Goal of the exercise — Pick out the lines below that include the string "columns".

Dataset records —

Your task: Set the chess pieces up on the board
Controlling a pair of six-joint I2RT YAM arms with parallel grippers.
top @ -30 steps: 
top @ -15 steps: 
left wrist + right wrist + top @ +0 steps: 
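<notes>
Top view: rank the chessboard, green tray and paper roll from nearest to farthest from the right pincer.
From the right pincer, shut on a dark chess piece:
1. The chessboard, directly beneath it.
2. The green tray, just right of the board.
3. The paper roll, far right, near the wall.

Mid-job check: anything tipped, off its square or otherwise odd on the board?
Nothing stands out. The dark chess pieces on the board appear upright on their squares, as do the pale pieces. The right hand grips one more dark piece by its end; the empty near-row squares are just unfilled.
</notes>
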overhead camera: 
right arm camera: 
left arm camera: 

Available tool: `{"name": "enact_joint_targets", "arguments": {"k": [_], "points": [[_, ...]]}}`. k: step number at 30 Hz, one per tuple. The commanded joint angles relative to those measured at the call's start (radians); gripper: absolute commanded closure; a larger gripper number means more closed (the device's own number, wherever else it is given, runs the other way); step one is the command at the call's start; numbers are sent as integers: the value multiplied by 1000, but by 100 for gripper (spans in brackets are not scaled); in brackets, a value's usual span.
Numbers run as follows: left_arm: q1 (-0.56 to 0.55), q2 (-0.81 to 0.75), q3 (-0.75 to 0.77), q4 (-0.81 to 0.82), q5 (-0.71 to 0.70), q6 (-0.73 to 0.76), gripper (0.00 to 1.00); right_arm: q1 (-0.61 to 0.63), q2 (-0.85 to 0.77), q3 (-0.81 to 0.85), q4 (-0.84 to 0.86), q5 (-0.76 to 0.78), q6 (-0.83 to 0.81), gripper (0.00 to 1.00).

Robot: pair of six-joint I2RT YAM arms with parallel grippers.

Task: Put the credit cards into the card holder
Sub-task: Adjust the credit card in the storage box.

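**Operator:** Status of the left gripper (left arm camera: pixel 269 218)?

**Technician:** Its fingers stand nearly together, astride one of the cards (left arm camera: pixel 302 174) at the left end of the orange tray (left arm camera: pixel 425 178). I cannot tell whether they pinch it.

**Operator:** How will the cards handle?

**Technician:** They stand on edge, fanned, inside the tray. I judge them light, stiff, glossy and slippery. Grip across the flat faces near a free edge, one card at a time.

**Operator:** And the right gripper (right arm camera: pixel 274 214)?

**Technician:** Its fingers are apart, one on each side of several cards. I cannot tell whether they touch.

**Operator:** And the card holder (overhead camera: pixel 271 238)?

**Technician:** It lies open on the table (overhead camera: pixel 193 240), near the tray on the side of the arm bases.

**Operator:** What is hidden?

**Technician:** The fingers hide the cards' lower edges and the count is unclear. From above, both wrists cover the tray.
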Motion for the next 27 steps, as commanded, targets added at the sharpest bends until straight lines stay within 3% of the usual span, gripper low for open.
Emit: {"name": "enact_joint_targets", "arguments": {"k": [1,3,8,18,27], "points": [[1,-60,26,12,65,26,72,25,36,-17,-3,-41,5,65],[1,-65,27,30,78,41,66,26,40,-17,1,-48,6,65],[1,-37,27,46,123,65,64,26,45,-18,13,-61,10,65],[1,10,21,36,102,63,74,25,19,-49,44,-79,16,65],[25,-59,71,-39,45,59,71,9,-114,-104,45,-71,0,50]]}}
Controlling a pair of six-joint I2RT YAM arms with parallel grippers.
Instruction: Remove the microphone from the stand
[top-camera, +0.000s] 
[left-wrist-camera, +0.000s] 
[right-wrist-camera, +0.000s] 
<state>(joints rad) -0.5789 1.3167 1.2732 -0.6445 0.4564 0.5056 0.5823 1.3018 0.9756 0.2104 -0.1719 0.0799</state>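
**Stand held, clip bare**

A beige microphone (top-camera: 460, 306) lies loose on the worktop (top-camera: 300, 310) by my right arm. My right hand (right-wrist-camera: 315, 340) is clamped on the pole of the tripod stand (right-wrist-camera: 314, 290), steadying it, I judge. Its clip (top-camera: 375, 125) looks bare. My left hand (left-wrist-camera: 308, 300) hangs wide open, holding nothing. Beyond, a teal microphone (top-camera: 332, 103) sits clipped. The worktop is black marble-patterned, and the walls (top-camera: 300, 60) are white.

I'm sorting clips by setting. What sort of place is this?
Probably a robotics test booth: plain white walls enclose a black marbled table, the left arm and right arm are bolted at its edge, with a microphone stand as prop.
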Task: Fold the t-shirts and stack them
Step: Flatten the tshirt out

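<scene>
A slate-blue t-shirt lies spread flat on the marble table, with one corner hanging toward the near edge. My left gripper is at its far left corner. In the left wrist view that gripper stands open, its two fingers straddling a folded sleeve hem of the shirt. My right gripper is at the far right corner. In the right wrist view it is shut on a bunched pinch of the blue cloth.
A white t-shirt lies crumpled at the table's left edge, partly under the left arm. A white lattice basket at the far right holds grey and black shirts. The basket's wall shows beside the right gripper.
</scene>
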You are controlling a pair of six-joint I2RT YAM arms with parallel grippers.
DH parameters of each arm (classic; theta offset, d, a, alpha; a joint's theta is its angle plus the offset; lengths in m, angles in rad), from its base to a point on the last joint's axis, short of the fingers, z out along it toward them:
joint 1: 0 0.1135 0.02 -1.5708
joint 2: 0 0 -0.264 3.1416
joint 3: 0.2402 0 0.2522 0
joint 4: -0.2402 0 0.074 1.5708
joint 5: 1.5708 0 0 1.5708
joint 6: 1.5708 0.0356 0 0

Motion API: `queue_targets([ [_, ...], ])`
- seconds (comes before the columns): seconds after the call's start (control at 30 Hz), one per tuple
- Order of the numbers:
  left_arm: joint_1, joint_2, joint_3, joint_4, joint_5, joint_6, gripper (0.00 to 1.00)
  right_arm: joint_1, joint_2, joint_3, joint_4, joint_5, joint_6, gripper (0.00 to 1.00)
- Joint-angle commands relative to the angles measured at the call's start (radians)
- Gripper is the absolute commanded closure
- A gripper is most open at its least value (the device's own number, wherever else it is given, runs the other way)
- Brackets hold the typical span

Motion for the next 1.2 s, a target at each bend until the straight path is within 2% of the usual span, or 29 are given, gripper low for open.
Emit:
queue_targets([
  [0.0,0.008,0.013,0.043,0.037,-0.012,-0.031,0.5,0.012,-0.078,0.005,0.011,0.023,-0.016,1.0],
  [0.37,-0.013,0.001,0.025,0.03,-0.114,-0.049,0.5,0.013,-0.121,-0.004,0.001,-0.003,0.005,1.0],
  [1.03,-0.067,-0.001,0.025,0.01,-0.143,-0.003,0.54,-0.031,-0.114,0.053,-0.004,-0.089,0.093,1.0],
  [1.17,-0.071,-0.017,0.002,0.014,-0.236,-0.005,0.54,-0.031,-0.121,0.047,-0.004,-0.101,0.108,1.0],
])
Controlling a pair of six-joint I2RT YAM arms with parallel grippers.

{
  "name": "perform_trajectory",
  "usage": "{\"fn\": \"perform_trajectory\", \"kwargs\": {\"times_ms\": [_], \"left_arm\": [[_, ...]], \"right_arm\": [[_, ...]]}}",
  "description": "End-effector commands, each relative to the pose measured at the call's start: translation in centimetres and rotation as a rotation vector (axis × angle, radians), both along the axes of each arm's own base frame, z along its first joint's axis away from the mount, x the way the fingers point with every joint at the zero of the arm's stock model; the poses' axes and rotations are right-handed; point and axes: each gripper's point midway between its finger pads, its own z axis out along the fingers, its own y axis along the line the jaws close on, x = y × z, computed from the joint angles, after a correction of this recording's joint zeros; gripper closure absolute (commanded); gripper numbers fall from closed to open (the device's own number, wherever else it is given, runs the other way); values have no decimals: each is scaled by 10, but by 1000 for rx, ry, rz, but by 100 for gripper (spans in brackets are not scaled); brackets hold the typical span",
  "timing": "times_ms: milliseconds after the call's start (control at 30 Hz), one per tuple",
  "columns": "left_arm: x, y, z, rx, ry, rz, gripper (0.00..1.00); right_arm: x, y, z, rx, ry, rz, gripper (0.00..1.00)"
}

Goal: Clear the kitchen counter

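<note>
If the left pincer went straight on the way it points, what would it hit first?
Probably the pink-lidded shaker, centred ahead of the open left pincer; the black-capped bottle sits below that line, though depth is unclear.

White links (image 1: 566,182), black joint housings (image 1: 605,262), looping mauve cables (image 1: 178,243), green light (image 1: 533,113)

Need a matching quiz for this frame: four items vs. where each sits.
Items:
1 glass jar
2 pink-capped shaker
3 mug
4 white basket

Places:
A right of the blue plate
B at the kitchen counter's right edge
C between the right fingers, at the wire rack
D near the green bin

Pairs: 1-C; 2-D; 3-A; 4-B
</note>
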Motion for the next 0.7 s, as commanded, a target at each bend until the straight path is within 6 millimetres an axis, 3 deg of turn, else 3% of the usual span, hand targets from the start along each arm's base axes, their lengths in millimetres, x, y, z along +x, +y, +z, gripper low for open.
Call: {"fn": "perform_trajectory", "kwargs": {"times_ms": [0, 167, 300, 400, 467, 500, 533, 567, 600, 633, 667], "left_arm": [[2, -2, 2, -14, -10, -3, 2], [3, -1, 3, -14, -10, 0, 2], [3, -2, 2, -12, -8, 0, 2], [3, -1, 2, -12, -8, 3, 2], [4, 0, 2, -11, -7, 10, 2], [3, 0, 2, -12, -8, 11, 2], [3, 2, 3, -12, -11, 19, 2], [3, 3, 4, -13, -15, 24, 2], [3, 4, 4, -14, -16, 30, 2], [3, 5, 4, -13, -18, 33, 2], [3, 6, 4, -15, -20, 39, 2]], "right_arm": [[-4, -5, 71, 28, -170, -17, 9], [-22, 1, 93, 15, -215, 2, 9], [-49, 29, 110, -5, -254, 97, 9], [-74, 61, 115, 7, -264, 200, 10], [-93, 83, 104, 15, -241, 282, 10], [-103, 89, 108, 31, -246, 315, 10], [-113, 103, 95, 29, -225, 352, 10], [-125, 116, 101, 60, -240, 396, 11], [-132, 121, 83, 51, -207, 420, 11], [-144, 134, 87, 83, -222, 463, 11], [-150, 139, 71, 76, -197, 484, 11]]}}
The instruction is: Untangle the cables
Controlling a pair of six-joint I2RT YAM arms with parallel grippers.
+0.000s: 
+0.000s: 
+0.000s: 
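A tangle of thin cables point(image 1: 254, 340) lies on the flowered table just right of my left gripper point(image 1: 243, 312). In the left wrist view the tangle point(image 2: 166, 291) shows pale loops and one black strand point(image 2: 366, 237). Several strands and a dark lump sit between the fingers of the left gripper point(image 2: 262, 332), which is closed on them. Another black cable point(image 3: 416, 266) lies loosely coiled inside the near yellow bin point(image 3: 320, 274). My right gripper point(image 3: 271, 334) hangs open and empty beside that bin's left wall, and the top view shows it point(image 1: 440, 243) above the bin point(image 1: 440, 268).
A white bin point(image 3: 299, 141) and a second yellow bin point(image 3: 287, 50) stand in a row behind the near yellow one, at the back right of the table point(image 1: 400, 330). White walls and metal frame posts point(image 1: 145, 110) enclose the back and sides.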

Result —
- seconds (comes before the columns): seconds after the call's start (control at 30 Hz), one per tuple
  "columns": "left_arm: x, y, z, rx, ry, rz, gripper (0.00..1.00); right_arm: x, y, z, rx, ry, rz, gripper (0.00..1.00)"

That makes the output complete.